> **Problem requirements**:
Set down every line of the data exactly, skipping the pictures.

> **Recorded information**:
----
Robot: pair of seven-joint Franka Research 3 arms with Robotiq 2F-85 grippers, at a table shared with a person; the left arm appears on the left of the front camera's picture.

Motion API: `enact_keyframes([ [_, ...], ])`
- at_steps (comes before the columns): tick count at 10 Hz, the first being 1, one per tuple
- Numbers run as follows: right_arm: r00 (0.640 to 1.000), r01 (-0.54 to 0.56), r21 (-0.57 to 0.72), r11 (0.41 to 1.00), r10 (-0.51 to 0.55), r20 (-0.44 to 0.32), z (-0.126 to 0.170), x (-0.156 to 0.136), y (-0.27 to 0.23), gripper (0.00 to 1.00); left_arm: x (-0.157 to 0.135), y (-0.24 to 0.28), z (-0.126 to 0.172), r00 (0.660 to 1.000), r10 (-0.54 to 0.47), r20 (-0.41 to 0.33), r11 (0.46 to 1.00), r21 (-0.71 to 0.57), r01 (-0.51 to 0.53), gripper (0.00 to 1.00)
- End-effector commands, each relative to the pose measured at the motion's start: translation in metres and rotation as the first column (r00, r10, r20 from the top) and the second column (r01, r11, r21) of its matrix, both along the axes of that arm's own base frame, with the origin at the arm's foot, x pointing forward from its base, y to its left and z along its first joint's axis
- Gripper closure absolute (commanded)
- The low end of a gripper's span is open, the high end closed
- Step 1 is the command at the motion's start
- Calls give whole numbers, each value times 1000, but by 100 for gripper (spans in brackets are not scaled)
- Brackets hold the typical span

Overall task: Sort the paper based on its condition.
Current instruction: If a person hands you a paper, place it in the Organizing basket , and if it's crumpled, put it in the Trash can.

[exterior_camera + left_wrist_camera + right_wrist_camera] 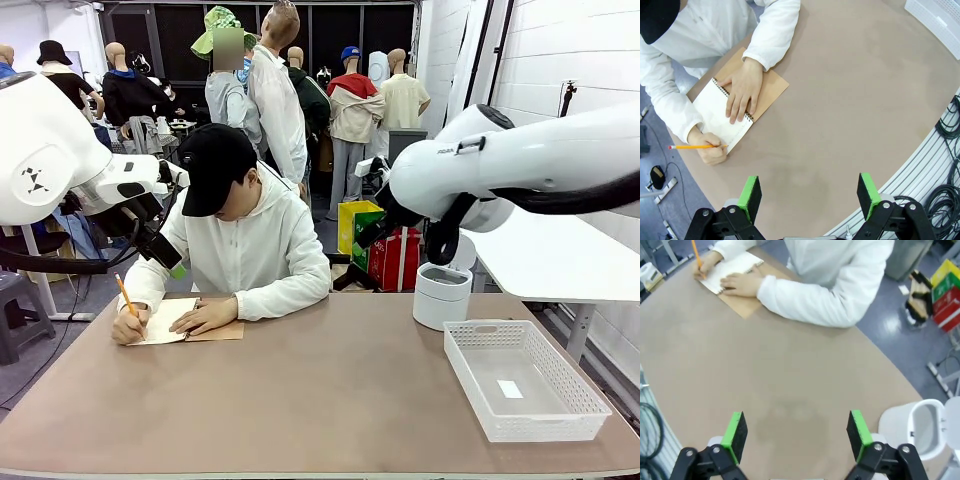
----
> **Your solution**:
Robot: pair of seven-joint Franka Research 3 arms with Robotiq 2F-85 grippers, at a table shared with a person; the left arm appears on the left of the front camera's picture.

Motion API: `enact_keyframes([ [_, ...], ])`
- at_steps (comes before the columns): tick count at 10 Hz, the first being 1, one per tuple
- Numbers run as follows: right_arm: r00 (0.640 to 1.000), r01 (-0.54 to 0.56), r21 (-0.57 to 0.72), r11 (0.41 to 1.00), r10 (-0.51 to 0.55), r20 (-0.44 to 0.32), z (-0.126 to 0.170), x (-0.156 to 0.136), y (-0.27 to 0.23), gripper (0.00 to 1.00); left_arm: x (-0.157 to 0.135), y (-0.24 to 0.28), z (-0.126 to 0.172), r00 (0.660 to 1.000), r10 (-0.54 to 0.47), r20 (-0.41 to 0.33), r11 (0.46 to 1.00), r21 (-0.71 to 0.57), r01 (-0.51 to 0.53), gripper (0.00 to 1.00)
- End-effector commands, each relative to the pose measured at the motion's start: translation in metres and rotation as the first column (r00, r10, r20 from the top) and the second column (r01, r11, r21) of its matrix, both along the axes of that arm's own base frame, with the origin at the arm's foot, x pointing forward from its base, y to its left and z along its first joint's axis
- Gripper closure absolute (commanded)
- The low end of a gripper's span is open, the high end closed
- Step 1 is the command at the motion's start
- Calls give whole numbers, each value times 1000, but by 100 for gripper (spans in brackets are not scaled)
- Brackets hold the typical span

Overall task: Sort the paper based on its condition.
Current instruction: If a person hands you a paper, place it in the Organizing basket , and if it's crumpled, put it in the Trash can.

[exterior_camera + left_wrist_camera + right_wrist_camera] 

With this, the exercise has been completed.